Там будет просьба о посылке и уверение, что здоровы. Эти люди вычеркнуты из книги жизни, жёны их возьмут развод, а дети – если комсомольцы – не напишут ни слова.
Советская страна – единственная в мире, где люди живут под вечной угрозой, как под дулом наведённого револьвера. В одних только лагерях ББК (Беломоро-Балтийского канала), где я провёл свой первый каторжный год, было около 500 тысяч человек, – и 50 тысяч поляков, которые были туда присланы, без труда растворились в общей массе. Вся Россия, как чудовищной сыпью, покрыта лагерями, – и безмерный цинизм власти, прекрасно отдающей себе отчёт в том, что она творит, выражается в том, что эти лагеря герметически и наглухо закрыты для посетителей из Европы.
И это в довоенные годы давало возможность продажным мерзавцам из советской культурной элиты отрицать само существование этой невероятной, не имеющей прецедента в мировой истории, системы. Я, прошедший сквозь советские лагеря, по своём освобождении держал в руках официальный курс «Политической экономии» – коллективный труд, изданный в Москве под редакцией профессора Кофмана. Один из мерзавцев с профессорским званием называл утверждение о наличии рабского труда в СССР «буржуазной клеветой».

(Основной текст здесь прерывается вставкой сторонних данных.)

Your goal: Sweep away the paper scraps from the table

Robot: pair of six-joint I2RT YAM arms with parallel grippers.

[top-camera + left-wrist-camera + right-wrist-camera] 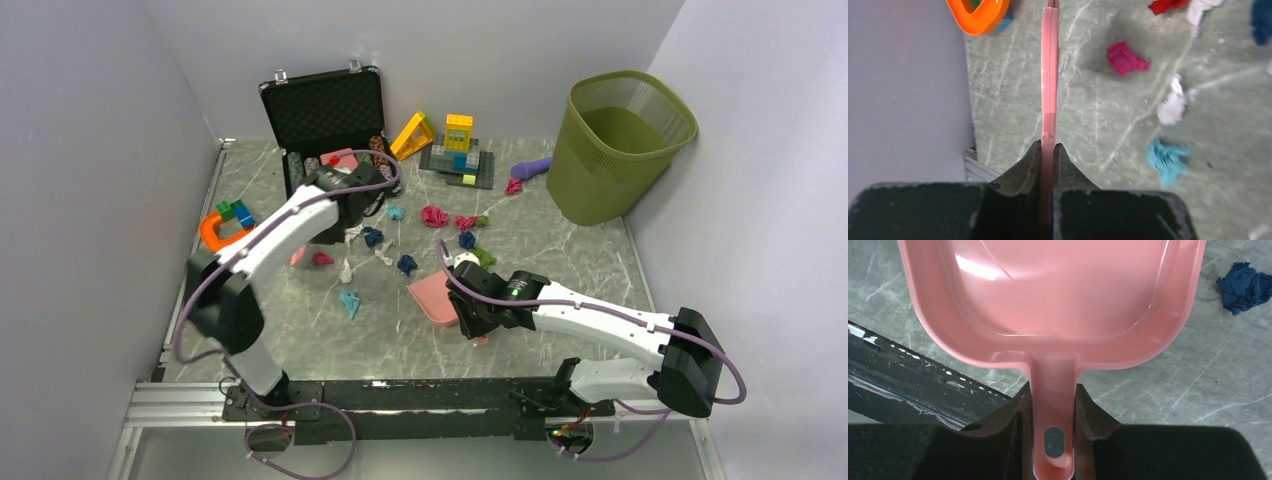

Сказать, что все эти миллионы заключенных провинились перед советской властью, было бы дикостью. Какими преступниками были те полмиллиона поляков (в большинстве польских евреев), которых послали в лагеря летом 1940 года? Режим, который для своего укрепления и спокойствия постоянно держит в состоянии рабства миллионы своих граждан, который беспрерывно вырезает куски мяса из живого организма несчастнейшего в мире народа, который беспрерывно просеивает население через сито НКВД, без суда и без толку, без жалости, со всем бездушным изуверством тёмных и пуганных людей (потому что аппарат НКВД на местах в свою очередь действует под террором и страхом) – такой режим является самым чудовищным явлением, какое только знает наша современность.

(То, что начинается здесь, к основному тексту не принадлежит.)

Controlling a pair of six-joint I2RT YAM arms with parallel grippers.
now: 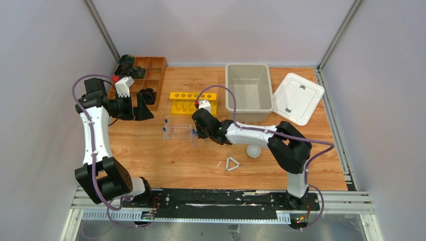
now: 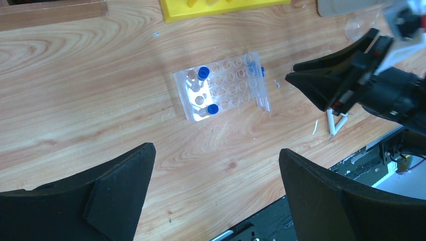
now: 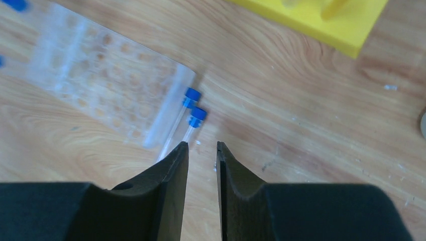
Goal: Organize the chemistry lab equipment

Коммунистам везёт – в данный момент внимание всего мира отвлечено раскрывшейся картиной гитлеровских зверств. По сравнению с фабриками смерти в Освенциме и Майданеке, понятно, советские лагеря могут сойти за проявление гуманности. Людей посылали туда не на смерть, а на работы, и если они умирали массово, то это тогда признавалось нежелательной утечкой рабочей силы. Евреи, которые прошли ужасы польского гетто, справедливо считают нас, советских заключённых, счастливчиками. Но что сказать о людях, которые хотели бы видеть оправдание советской системы в том, что у Гитлера было ещё хуже? Этим людям надо сказать, что гитлеризм уничтожен, а советские лагеря продолжают существовать. Нет больше гетто и крематориев, а те лагеря, где я оставил лучшие годы своей жизни, по-прежнему забиты народом, и на тех самых нарах, где я лежал, остался лежать мой товарищ. За время своего существования советские лагеря поглотили больше жертв, чем все гитлеровские и негитлеровские лагеря, взятые вместе – и эта машина смерти продолжает работать полным ходом.
Людей, которые в ответ на это пожимают плечами и отговариваются ничего не значащими словами, я считаю моральными соучастниками преступления и пособниками бандитов.
Эти несколько слов о «России № 2» – о «России за колючей проволокой» – только вступление. О лагерях надо писать отдельно. Здесь я хочу сказать о том, что мне представляется в данный момент самым важным и неотложным. Это то, что я называю «Делом Бергера». Еврейский народ – еврейское национальное движение – не может вести борьбу с режимом советского террора. Не в нашей власти разрушить тысячи мрачных гнёзд, рассадников гнёта. Это может сделать только сам русский народ, в будущее которого я верю. Но есть одно, что касается нас непосредственно, есть нечто, что составляет нашу ответственность и лежит на нашей совести как камень: это вопрос о наших братьях, которые попали в эту волчью яму и не могут выбраться оттуда. Никто им не поможет, кроме нас. А мы обязаны им помочь.